By Peter Sellick - posted Wednesday, 4 January 2017


Whilst it appears that our understanding of how the human brain works has become increasingly sophisticated, we are no nearer to understanding how memory, sensory experience, self reflection, wonder, hope and love, to name but a few, come together to create our experience of consciousness. The seat of consciousness, the phenomenon that is most familiar to us, that sense of the self that we awaken to every morning, is completely obscure.

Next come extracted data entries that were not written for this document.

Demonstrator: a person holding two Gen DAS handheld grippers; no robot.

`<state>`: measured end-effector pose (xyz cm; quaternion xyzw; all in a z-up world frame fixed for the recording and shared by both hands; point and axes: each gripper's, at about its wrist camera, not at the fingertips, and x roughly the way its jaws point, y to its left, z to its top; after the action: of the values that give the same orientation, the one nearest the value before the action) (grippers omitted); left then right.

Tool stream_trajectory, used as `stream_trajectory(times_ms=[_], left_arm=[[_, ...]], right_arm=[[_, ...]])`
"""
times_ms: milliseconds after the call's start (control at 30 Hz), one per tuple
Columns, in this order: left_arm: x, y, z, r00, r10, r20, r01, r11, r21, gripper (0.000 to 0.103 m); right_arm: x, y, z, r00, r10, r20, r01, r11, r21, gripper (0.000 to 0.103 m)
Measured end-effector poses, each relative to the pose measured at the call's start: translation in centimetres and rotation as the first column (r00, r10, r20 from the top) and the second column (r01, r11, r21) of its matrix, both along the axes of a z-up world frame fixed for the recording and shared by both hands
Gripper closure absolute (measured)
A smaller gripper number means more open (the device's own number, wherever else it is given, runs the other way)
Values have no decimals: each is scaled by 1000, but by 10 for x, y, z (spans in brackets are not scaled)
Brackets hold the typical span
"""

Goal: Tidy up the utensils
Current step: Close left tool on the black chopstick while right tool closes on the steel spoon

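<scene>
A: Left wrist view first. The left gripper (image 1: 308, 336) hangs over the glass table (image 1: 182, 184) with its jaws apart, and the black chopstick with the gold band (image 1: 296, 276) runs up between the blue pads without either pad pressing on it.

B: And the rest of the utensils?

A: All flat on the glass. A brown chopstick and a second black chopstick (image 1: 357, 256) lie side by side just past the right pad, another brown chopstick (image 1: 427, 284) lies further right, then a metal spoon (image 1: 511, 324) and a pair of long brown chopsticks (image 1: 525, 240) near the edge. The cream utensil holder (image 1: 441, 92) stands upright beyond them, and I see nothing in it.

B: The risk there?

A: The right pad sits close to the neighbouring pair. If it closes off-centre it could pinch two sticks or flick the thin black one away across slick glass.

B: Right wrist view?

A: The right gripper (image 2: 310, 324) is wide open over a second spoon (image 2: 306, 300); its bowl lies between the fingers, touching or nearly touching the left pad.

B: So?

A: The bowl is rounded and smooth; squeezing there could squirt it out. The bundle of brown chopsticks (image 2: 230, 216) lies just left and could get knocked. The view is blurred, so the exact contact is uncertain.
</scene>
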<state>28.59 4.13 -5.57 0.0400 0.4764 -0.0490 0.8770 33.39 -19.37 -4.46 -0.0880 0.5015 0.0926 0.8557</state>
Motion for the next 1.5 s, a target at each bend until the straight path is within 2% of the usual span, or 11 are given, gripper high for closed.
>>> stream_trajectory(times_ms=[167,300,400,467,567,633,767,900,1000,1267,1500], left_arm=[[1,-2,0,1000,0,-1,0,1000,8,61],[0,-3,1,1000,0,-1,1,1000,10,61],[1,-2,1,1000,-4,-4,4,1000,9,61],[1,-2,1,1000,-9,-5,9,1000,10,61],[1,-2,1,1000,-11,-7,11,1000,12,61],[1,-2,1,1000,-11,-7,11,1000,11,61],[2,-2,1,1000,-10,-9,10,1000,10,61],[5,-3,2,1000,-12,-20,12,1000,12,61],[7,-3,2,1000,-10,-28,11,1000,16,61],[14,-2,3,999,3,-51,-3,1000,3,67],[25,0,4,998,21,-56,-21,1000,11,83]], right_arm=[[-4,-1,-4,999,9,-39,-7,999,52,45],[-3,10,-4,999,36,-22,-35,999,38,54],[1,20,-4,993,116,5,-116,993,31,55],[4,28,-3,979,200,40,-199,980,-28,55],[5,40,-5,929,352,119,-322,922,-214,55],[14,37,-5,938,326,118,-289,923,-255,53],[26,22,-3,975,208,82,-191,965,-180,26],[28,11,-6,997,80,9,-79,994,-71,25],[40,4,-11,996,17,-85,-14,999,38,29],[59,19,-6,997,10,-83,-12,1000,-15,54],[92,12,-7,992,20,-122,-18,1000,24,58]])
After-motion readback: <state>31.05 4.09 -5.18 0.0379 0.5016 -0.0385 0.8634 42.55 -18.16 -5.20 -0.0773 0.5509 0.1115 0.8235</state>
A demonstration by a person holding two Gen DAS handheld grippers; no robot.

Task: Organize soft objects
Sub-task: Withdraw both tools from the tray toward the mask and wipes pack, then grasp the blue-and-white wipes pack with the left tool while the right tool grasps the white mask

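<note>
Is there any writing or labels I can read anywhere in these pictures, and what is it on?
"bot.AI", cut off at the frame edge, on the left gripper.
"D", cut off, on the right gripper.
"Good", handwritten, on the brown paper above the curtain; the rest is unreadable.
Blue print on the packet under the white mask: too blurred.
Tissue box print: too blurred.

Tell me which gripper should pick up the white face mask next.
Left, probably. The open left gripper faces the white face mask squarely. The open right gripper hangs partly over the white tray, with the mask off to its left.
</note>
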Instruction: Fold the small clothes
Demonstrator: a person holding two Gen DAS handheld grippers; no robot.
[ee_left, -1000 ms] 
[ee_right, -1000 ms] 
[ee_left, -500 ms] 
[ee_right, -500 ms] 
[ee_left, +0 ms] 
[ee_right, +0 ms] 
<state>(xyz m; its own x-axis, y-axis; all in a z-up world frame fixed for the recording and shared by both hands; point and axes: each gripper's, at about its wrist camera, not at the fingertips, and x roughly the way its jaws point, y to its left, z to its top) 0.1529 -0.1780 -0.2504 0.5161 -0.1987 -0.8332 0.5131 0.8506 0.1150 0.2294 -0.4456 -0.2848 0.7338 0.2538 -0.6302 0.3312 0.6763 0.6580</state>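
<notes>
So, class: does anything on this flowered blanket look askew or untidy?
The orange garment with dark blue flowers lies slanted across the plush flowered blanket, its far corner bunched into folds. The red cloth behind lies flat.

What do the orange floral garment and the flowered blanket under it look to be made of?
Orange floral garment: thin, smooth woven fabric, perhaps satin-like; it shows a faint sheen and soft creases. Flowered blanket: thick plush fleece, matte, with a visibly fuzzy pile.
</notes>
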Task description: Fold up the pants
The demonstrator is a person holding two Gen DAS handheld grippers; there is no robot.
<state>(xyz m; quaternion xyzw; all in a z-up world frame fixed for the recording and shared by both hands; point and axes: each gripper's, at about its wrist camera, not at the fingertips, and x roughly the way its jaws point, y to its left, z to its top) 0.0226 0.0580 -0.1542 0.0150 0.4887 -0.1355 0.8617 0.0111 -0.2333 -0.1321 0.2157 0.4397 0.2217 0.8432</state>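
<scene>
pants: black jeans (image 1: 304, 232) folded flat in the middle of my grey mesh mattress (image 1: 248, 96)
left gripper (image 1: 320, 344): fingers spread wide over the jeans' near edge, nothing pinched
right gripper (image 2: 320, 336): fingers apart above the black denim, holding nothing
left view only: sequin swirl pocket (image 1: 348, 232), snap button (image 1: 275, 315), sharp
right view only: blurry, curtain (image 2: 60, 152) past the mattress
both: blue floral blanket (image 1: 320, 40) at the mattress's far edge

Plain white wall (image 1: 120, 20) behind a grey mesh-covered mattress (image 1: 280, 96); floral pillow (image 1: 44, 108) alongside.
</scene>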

David Bentley Hart, in his new book The Experience of god: Being, Consciousness, Bliss argues that intentionality cannot be derived from even the most complex physical processes. Subsequently, he deduces that to attempt an explanation of consciousness in terms of physical processes is a fool's errand. Similarly, the search for artificial intelligence will be found to be a dead end. Computers will never reach consciousness. There is an infinite qualitative difference between physical processes that are subject to physical laws and hence cannot transcend those laws and a conscious being who can be self-aware and act with intention.

Hart uses such observations to critique the almost universal materialist understanding of the world, including human and animal behaviour. Such a theory, that insists that even consciousness itself must find its origin in physical causation is totally inadequate. This is a persuasive argument that he argues at length. Being an inheritor of the materialist philosophy, as most scientists are, without even thinking of its inadequacy, I found myself profoundly disturbed.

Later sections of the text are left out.